Task goal
Say how many lines of the data contain "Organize", and nothing more.
══ Data shown ══
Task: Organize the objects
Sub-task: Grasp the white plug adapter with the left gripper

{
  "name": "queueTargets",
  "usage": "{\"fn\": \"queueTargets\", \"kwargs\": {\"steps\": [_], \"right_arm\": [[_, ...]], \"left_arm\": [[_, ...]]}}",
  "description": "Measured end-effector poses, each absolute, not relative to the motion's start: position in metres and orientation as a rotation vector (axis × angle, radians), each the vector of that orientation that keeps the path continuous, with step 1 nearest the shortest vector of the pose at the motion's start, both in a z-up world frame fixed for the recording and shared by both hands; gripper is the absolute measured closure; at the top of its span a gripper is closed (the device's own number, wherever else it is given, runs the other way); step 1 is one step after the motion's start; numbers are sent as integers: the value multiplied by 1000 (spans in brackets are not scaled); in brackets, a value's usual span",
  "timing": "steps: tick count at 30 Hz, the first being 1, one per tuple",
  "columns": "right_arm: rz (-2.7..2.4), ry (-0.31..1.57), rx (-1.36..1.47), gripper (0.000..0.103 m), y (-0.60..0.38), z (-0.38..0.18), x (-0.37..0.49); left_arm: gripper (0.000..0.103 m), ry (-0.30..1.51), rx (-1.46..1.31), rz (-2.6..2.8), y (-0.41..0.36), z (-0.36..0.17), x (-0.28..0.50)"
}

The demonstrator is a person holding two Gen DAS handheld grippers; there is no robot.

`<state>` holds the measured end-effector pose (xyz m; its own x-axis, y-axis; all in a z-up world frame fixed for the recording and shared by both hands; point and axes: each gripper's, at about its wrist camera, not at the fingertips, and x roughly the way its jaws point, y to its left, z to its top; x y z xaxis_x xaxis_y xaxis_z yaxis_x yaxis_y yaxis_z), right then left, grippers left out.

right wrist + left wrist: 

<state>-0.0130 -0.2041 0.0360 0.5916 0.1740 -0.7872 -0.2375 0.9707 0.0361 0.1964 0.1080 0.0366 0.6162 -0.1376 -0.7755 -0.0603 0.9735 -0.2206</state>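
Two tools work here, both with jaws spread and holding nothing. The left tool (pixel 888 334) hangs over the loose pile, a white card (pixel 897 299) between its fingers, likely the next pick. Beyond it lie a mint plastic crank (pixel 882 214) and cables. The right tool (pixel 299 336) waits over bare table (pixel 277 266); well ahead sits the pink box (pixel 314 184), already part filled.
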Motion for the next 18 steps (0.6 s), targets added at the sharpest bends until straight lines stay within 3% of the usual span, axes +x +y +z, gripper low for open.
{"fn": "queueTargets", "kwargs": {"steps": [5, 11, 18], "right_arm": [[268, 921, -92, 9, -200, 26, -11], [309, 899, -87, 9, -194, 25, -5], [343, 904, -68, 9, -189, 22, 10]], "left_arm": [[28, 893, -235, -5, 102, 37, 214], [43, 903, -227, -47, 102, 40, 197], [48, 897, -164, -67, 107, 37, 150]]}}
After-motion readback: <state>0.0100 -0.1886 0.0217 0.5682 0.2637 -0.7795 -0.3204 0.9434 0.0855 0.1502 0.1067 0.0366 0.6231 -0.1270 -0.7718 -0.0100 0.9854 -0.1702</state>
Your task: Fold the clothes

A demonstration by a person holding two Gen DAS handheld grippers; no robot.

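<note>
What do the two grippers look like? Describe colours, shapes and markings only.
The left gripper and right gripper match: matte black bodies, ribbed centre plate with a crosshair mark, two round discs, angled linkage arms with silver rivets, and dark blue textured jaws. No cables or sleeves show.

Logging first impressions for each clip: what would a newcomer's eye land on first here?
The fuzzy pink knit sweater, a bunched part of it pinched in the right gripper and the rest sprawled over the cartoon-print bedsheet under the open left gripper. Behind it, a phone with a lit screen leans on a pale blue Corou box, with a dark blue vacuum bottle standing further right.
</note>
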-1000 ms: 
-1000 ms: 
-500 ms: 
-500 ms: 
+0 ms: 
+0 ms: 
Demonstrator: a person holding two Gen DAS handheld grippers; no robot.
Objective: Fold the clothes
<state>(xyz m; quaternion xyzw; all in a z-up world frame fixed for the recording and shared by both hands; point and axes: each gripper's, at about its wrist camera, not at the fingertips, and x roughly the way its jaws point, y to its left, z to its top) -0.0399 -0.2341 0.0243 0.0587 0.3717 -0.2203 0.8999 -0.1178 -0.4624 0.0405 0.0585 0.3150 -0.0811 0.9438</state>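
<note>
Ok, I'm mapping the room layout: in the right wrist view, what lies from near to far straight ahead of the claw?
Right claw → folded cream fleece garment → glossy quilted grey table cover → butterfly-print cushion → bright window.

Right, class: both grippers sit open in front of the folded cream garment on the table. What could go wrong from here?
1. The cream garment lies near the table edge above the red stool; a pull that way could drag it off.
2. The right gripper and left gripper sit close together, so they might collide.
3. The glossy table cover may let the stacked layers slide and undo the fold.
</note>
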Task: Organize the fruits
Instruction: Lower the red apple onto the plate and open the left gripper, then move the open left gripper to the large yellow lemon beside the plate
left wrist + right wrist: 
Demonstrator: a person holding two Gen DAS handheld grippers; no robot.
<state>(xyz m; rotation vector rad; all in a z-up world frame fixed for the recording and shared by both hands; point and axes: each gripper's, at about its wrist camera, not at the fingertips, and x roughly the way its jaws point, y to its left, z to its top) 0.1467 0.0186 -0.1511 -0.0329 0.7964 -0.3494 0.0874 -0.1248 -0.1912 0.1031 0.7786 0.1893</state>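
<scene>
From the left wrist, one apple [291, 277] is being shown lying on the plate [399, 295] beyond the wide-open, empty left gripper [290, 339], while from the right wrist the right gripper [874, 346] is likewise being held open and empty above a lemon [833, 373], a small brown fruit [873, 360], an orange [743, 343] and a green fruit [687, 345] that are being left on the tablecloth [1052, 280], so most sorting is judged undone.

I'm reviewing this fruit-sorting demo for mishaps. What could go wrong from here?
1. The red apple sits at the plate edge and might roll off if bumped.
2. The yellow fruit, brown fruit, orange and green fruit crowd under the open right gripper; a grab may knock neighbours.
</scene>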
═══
Exercise output
2